Intelligent Homes – In the context of an ageing population, increased financial austerity and a major housing crisis, how do we empower and enable our elderly, infirm and disabled people to stay in their own homes? How can we use robotics to help us, if at all? How do we pay for the high cost of falls and other difficulties to beset our elderly, infirm and disabled people?
We’re using Crowd Wise to consider these and other issues at our event on Intelligent Homes as part of our RAEng Inegnious project. It’ll be for one afternoon and probably about 3 hours during w/c Monday 14th July.
Although in the early planning stages, this new debating style helps us consider, analyse and appreciate the underlying issues.
In any debate it is important to consider the options and our event on Intelligent Homes is no exception.
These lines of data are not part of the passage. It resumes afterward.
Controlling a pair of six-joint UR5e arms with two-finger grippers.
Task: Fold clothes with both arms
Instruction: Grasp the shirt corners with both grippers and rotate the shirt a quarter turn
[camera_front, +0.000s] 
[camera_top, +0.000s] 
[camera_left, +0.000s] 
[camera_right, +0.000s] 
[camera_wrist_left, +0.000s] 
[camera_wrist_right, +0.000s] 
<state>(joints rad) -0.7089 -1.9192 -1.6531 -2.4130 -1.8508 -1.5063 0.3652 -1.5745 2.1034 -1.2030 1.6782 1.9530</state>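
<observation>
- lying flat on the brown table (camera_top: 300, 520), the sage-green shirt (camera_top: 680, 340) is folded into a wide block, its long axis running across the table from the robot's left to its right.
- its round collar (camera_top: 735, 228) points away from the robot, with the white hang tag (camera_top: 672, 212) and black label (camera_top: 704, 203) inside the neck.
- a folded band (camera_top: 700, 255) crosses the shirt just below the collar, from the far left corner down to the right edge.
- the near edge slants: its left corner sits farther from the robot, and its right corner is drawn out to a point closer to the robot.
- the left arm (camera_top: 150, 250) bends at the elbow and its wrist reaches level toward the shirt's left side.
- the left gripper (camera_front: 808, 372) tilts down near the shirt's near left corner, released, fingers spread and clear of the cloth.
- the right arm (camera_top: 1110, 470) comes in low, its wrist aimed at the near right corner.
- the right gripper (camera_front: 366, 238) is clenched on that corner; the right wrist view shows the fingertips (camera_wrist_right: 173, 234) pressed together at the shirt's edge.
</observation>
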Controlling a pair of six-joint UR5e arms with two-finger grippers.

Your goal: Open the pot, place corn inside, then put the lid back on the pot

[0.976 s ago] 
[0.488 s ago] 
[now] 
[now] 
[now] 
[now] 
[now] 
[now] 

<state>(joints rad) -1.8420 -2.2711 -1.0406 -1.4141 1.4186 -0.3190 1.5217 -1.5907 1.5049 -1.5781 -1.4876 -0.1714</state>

Respected experts had divergent views which are still unresolved so we’d like your opinions on the part Intelligent Homes can play in helping elderly, infirm and disabled people stay in their homes rather than going into residential care.
Options which may contribute to this debate are just options rather than opinions or beliefs and some of the issues might be:
- People are better with human support until they need to go into a home;
- Autonomous robotics fills the gap where human support is unavailable;
- Intelligent homes are unworkable as old people just wont use it [perhaps because they are technologically ];
- The status quo is unacceptable and we want people to stay in their own home because residential care is far too expensive;
- We need to redesign the retirement homes which is a cheaper option than the cost of retrofitting homes with the necessary technology;
- It’s unfair to keep people in homes which are larger than their needs because of the housing shortage;
- It’s unethical to expect people who own their own home to move into residential care just because of a housing shortage and/or the costs of retrofitting a large house rather than moving to a custom built house.
The puzzle is to merge duplications so that we end up with 5 options all of which must be framed in a positive way.